Табиту все это не особенно удивляет, но чувства ее оскорблены - как у офицера осажденного гарнизона, когда противник взорвал наконец ворота и двинулся на штурм. И поступает она не всегда обдуманно. За один день она отпустила шофера, распорядилась продать обе машины и дала объявление о продаже "Бельвю". Она спешит в банк - лицо выражает яростную решимость, но шляпа надета криво, и сзади из-под нее выбиваются пряди волос. Она, конечно, чувствует, что обращает на себя внимание, смутно сознает даже, что что-то у нее не в порядке с одеждой, но слишком переполнена более важными заботами, чтобы связать это ощущение со своей шляпой или хотя бы посмотреть на свое отражение в витрине. А встречные думают: "Несчастная старуха, расстроилась из-за каких-нибудь пустяков" - и проходят мимо, тогда как будь на ее месте женщина помоложе, ее безумный вид приковал бы их к месту и даже заставил усмотреть в ней угрозу общественной безопасности.

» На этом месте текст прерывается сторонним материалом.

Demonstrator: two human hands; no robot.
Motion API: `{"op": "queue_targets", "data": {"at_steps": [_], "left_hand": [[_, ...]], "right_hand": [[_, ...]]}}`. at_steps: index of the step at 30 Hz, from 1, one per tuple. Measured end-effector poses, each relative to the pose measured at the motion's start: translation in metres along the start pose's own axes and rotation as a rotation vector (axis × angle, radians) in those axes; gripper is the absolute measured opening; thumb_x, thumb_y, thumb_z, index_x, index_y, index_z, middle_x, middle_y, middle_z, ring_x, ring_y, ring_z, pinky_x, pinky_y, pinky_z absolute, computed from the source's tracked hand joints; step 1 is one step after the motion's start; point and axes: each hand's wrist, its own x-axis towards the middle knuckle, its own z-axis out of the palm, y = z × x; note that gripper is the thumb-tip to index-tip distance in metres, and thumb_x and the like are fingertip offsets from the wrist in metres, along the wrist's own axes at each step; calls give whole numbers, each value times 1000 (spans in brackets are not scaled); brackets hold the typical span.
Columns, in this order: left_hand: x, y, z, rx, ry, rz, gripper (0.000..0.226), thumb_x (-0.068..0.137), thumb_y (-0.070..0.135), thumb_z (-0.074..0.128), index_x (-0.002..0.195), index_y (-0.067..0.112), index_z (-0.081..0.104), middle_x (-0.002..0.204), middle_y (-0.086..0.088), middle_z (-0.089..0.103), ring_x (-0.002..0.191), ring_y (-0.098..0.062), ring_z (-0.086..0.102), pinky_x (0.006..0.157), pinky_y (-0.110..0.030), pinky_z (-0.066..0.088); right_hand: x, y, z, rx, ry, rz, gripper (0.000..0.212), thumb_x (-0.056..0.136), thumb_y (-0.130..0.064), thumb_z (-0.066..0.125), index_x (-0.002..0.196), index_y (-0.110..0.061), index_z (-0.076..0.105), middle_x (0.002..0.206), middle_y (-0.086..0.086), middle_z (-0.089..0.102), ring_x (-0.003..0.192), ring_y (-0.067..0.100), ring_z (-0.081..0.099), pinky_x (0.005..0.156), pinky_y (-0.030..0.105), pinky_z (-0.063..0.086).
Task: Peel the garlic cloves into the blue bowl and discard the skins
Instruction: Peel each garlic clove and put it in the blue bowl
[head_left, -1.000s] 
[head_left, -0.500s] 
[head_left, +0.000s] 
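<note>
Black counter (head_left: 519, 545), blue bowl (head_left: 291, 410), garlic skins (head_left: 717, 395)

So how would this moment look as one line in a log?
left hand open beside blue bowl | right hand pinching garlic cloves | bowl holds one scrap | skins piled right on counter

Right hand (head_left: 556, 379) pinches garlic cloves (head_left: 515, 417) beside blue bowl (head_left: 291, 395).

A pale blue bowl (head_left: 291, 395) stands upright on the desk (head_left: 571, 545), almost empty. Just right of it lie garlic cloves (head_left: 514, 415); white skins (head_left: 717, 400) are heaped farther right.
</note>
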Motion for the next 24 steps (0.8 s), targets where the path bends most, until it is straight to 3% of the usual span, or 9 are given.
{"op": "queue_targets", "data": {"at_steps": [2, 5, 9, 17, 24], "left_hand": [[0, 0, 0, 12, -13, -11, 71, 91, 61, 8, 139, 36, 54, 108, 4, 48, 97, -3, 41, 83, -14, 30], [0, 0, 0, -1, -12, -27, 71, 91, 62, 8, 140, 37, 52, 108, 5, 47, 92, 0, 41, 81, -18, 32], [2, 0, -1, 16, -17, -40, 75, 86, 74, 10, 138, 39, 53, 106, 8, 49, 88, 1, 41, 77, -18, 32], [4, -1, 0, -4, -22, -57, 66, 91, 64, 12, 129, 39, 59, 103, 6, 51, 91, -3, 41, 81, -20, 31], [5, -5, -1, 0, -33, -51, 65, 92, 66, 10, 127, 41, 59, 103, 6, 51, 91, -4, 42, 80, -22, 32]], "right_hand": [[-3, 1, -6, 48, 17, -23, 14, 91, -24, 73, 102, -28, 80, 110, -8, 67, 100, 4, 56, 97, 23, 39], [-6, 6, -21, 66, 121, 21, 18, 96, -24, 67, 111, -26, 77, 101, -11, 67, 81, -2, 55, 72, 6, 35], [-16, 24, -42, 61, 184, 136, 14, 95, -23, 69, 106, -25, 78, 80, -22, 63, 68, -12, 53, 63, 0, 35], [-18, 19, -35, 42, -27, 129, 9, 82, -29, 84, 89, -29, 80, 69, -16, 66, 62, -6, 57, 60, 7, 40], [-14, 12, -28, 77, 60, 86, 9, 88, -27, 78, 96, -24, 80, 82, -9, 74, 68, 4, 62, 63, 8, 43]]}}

Цель Табиты - убедить директора банка, что, если он согласится продлить ей кредит, она добьется того, что "Масоны" будут приносить доход. И одновременно она думает еще о нескольких вещах, как-то: "Масоны" необходимо спасти, потому что, когда Нэнси разорится, она окажется на моем иждивении. Только бы Дороги не забыла выключить газ на кухне. Не слишком ли я поторопилась с объявлением о продаже "Бельвю"? Почему Нэнси не написала? Ее даже на похоронах не было. Что еще могло с ней приключиться?"